Comfortable Shoes

I was walking down NW Glison today after a quick stop at Trader Joe's for a bottle of wine, when the strangest thing happened. My feet suddenly felt light as air - as if I were being pulled forward. I looked down at them and said "What the hell?"

My shoes replied:

- Left Shoe: "Hurry up..."
- Right Shoe: "...hurry up!"
- Left Shoe: "She's getting away!"
- Right Shoe: "Right!"

Uhhmm... WHAT?

"Who's getting away?" I asked - not that I'm used to asking my shoes much of anything - but in this instance, I wanted to know...

They replied:
- Left Shoe: "She is!"
- Right Shoe [while taking a step forward]: "Her! Right in front of you - pardon the pun."
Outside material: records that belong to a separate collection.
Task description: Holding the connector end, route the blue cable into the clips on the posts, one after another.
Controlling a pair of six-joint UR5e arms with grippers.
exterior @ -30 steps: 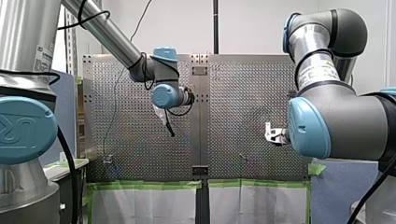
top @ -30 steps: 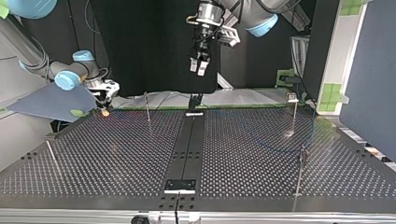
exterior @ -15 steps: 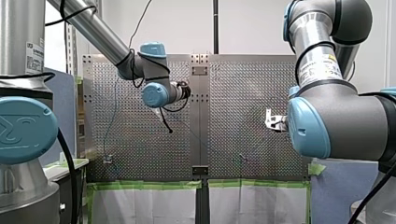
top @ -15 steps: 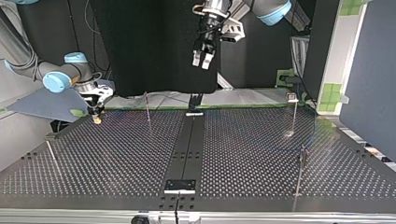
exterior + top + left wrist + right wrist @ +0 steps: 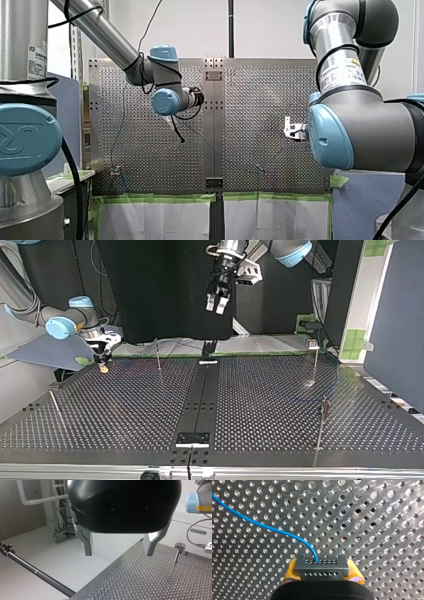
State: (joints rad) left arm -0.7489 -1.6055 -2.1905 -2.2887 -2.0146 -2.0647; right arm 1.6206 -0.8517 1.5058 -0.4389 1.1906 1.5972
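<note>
The right arm's jaws are gripping the connector (image 5: 321, 568) low over the desk (image 5: 125, 405) at the top view's ten o'clock, the left arm's jaws are hanging open and empty at twelve o'clock, and the curving blue cable (image 5: 262, 526) is risking snagging on the nearby post (image 5: 158, 355) instead of seating.

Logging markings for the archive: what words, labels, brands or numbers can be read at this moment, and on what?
No text can be read.
The white label on my left arm: too blurred.
The sticker on my right arm: too blurred.
The embossed mark on the blue joint cap: not legible.
The connector: rows of holes, no print.
</note>
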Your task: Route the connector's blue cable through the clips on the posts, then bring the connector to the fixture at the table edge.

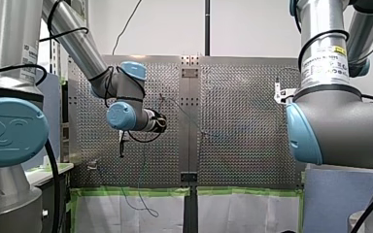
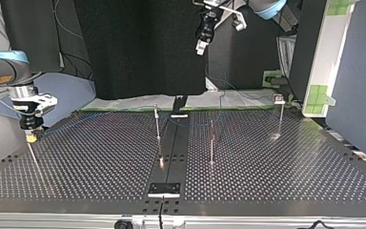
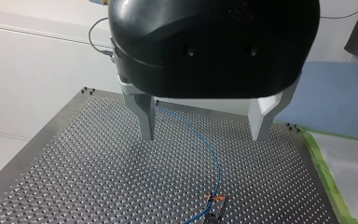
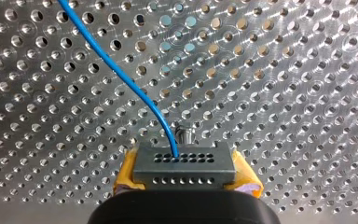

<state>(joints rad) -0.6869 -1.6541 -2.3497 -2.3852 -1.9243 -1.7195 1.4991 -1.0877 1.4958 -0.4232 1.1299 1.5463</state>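
Note:
In the right wrist view my right gripper is shut on the grey connector, its yellow pads pressing both ends. The blue cable leaves the connector's face and runs away over the perforated table. A small metal pin stands just ahead of the connector. At the top view's left this right gripper hangs low over the table, near its side edge. My left gripper hangs high above the table's far side. Its metal fingers stand open and bare, over the blue cable that leads to a post clip.
Three thin posts rise from the table: one near the middle, one beside it, one further right with a clip on top. A small metal bracket sits at the near edge. Green tape lines the table's edge.

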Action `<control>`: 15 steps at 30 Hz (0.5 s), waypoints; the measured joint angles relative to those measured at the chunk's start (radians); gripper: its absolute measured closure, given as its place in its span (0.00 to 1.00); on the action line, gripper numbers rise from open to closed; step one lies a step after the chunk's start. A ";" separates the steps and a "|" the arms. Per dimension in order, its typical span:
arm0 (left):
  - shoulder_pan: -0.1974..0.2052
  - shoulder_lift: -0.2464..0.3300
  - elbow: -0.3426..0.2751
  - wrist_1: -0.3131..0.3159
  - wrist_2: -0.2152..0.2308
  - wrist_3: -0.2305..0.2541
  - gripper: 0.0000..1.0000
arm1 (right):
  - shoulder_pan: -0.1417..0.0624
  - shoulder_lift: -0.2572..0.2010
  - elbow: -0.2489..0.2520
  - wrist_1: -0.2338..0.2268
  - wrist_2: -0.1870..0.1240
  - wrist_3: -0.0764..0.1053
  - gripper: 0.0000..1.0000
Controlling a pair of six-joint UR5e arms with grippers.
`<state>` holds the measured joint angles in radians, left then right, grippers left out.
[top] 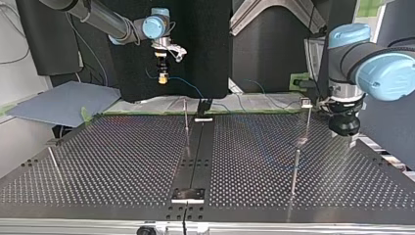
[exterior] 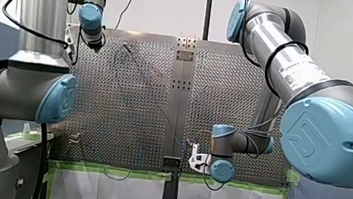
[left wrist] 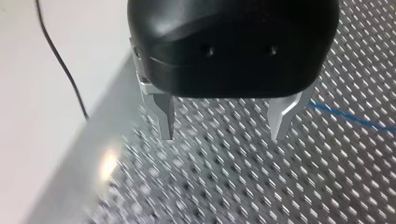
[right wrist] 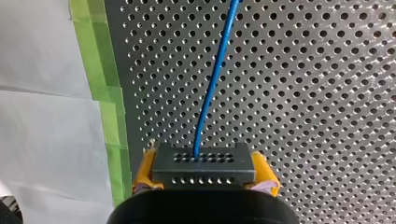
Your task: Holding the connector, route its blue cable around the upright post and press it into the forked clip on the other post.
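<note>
Blue and thin, the cable (right wrist: 212,88) looks light and limp, so expect it to sag and swing rather than keep a shape. You steer it best by the connector (right wrist: 204,164), a small rigid block. It sits at the upper left of the top view, above the table's (top: 122,147) far edge, pinched by its sides between the yellow pads (right wrist: 145,169) of my right gripper (right wrist: 205,171). Mid-frame stands a slim post (top: 185,117). At the right, my left gripper (left wrist: 223,123) hangs empty, metal fingers (left wrist: 164,116) spread wide.
</note>
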<state>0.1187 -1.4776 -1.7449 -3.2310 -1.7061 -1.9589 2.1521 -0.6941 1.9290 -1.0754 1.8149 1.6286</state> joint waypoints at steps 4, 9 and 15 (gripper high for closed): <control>-0.004 0.036 0.036 -0.037 0.034 0.004 0.00 | -0.002 0.000 -0.002 -0.005 0.000 0.001 1.00; -0.021 0.088 0.088 -0.087 0.078 0.012 0.00 | -0.002 0.000 -0.007 -0.005 0.000 0.001 1.00; -0.047 0.148 0.147 -0.148 0.122 0.022 0.00 | -0.003 0.000 -0.011 -0.004 -0.001 0.000 1.00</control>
<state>0.0721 -1.3293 -1.5980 -3.3788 -1.5843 -1.9367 2.1489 -0.6942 1.9177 -1.0793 1.8135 1.6289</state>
Well I'll be damned if there wasn't a woman about 100 feet in front of me. I'd barely noticed her.

- Left Shoe: "She looks like a walker!"
- Right Shoe: "Right! And she's gettin' away!"

"Guys, we don't even KNOW her" I said, while pretending to be talking on a cell phone in case anyone was watching.
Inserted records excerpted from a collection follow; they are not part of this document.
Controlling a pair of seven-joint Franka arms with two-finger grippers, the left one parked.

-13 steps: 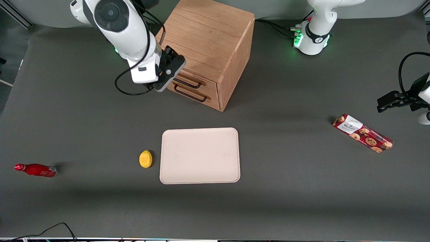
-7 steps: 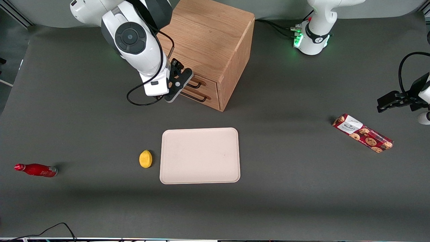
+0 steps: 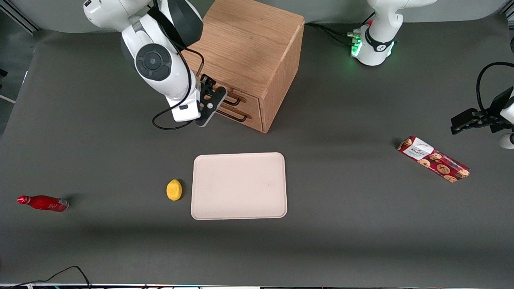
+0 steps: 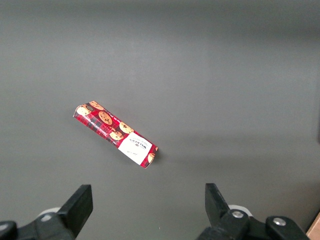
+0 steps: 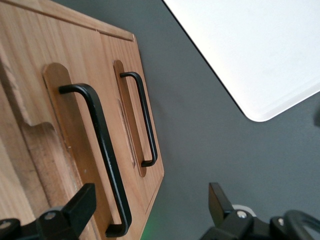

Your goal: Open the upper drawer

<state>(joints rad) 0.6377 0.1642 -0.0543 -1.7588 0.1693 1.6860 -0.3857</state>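
Observation:
The oak cabinet (image 3: 249, 44) stands at the back of the table. Its upper drawer (image 3: 247, 98) is shut, with a thin dark bar handle (image 3: 232, 99). The lower drawer (image 3: 249, 116) sits under it, also shut. My right gripper (image 3: 211, 103) hovers right in front of the drawer fronts at handle height, covering the handles' ends. In the right wrist view the gripper (image 5: 147, 207) is open. The upper drawer's handle (image 5: 100, 150) has its end between the fingers (image 5: 75, 210), close to one of them and not gripped. The lower drawer's handle (image 5: 144, 120) lies beside it.
A cream tray (image 3: 239, 185) lies nearer the front camera than the cabinet, also in the right wrist view (image 5: 260, 50), with a yellow lemon (image 3: 174, 189) beside it. A red bottle (image 3: 42, 202) lies toward the working arm's end. A cookie box (image 3: 433, 159) lies toward the parked arm's end (image 4: 116, 136).
The right arm has swung down from the cabinet's top edge, and the gripper has come down in front of the drawer handles. The drawers have not moved.

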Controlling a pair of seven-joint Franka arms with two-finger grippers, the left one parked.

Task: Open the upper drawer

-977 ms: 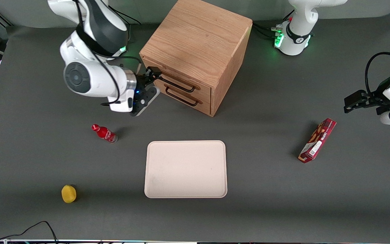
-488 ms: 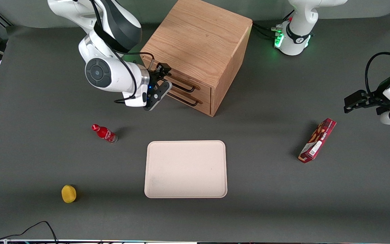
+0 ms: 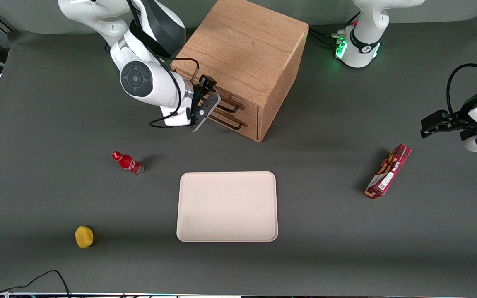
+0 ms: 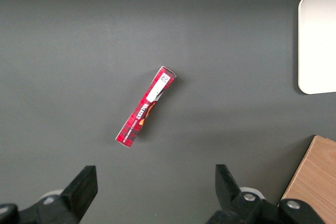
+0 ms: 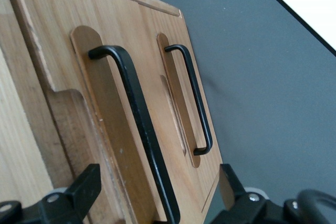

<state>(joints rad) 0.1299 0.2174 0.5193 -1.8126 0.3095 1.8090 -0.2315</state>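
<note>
Gripper (image 3: pixel 208 92) sits right in front of the upper drawer (image 3: pixel 232 102), jaws spread wide either side of its black handle (image 5: pixel 137 124), not clamped on it. Drawer looks shut, flush in the cabinet (image 3: pixel 242 54) near the table's (image 3: pixel 325 231) back edge. Lower drawer (image 3: pixel 244 126) just beneath. Tray (image 3: pixel 227 206) mid-table, red bottle (image 3: pixel 127 162) and yellow ball (image 3: pixel 84 236) toward the working arm's end, snack box (image 3: pixel 389 171) toward the parked arm's.
</note>
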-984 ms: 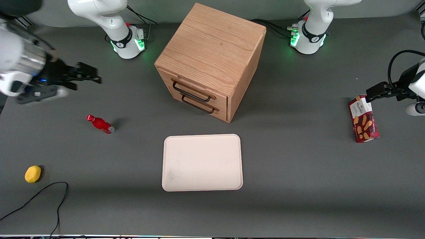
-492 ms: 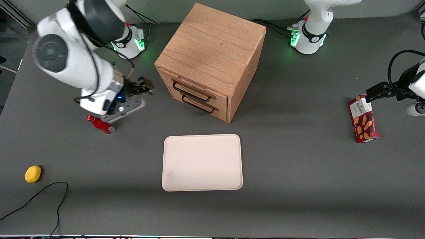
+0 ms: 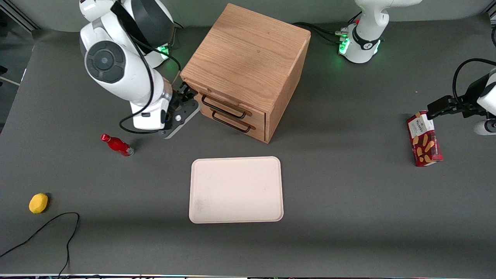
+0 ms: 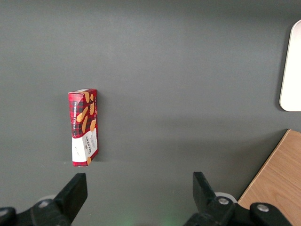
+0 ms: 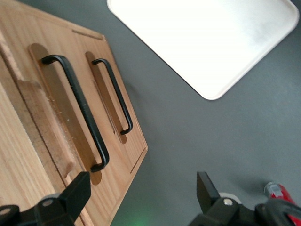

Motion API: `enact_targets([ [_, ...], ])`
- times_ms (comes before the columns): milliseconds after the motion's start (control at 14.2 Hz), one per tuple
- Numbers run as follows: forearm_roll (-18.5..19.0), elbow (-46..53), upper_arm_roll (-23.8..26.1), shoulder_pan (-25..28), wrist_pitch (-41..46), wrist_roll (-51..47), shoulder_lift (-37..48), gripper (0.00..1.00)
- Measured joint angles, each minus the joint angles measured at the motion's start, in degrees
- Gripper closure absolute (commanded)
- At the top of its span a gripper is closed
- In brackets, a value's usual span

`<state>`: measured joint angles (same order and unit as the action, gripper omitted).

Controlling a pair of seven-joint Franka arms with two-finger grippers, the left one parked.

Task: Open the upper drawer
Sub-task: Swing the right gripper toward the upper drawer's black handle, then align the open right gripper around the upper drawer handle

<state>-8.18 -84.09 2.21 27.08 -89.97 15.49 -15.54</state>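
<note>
The gripper (image 3: 188, 94) hovers with fingers spread, holding nothing, just beside the handle (image 3: 223, 107) end of the upper drawer (image 3: 228, 104). The drawer sits closed atop the lower drawer (image 3: 236, 124); its handle runs horizontally, facing the tray (image 3: 236, 190).

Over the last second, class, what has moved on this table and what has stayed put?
The gripper swung in from the working arm's end of the table to the cabinet's front corner, beside the upper drawer, fingers open, holding nothing. Both drawers remain shut; bottle, tray, lemon and biscuit box unmoved.
</note>
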Motion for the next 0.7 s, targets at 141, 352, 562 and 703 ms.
enact_targets([
  [141,-0.02,0.87,1.12,0.21,0.34,3.12,-1.62,0.00],
  [352,-1.72,2.75,2.02,0.34,1.24,8.36,-4.71,0.00],
  [562,-8.06,4.43,1.84,-0.32,1.27,9.24,-7.93,0.00],
  [703,-10.96,5.70,1.81,-1.32,2.21,10.16,-9.85,0.00],
])
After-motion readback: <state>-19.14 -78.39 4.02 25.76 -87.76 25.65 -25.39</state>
- Left Shoe: "Then why'd you buy the wine?"
- Right Shoe: "Right... what's up with that?"

At this point, I'm starting to get pissed off. I looked down and said "OK cut the crap guys. Stop beating around the bush... If you've got something on your tongues, just say it."

- Left Shoe: "Well, we uhh..."
- Right Shoe: "...like to go walkin'"
- Left Shoe: "...and she looks like a walker!"
- Right Shoe: "Right!"

"What about HER?" I asked, pointing at a woman running nearby.

- Left Show: "Whoa!"
- Right shoe: "No!"
- Left Shoe: "She's scary!"
- Right Show: "Hardcore!"
- Left Show: "See those New Balance RC330WB's she's wearin'?"
- Right Shoe: "Hardcore!"
- Left Shoe: "Those things are designed for runnin' a marathon!"
- Right Shoe: "Right!"
- Left Shoe: "Hardcore!"
- Right Shoe: "Right!"

Now this is truly bizarre. I pride myself on the fact that I don't judge based on appearance, and certainly not on labels! I mean, sure, I like a woman who's in decent shape because I do walk a lot [hence the feisty shoes], but judging based on footwear alone seems so wrong. Still, the wine comment bothered me more than the New Balance comment. So, I asked:

"OK, I need to know - why did you think I was buying the wine?"

- Left Shoe: "Well, we thought..."
- Right Show: "...you'd maybe have a date..."
- Left Shoe: "...and take her for a walk!"
- Right Shoe: "Right!"
- Left Shoe: "I mean, it's kinda' hot at home..."
- Right Shoe: "...right... so hot..."
- Left Shoe: "It's 90 degrees outside and..."
- Right Shoe: "...and you've got no AC!"
- Left Shoe: "...so we thought maybe the wine was for a picnic..."
- Right Shoe: "...after dark at Washington Park!"
- Left Shoe: "But you're single..."
- Right Shoe: "...so you need a date!"
- Left Shoe: "Right!"
- Right Shoe: "Hey that's MY line!"
- ME: "SHUT UP!!!! BOTH OF YOU!!!!"

That was the last word spoken for quite some time as I realized people were watching me talk to my feet. I stomped all the way home, much to my shoes dismay. ["ouch!" "ouch!"]

When I entered my apartment, I took off my shoes and whipped them into my closet. The more I thought about the whole conversation, the more offended I became. I mean, really... shouldn't it be enough that my feet don't stink? How DARE my shoes complain about my LOVE LIFE!

I decided to leave their strings hanging out as I closed my closet door - knowing that Tucker would teach them a lesson they wouldn't soon forget.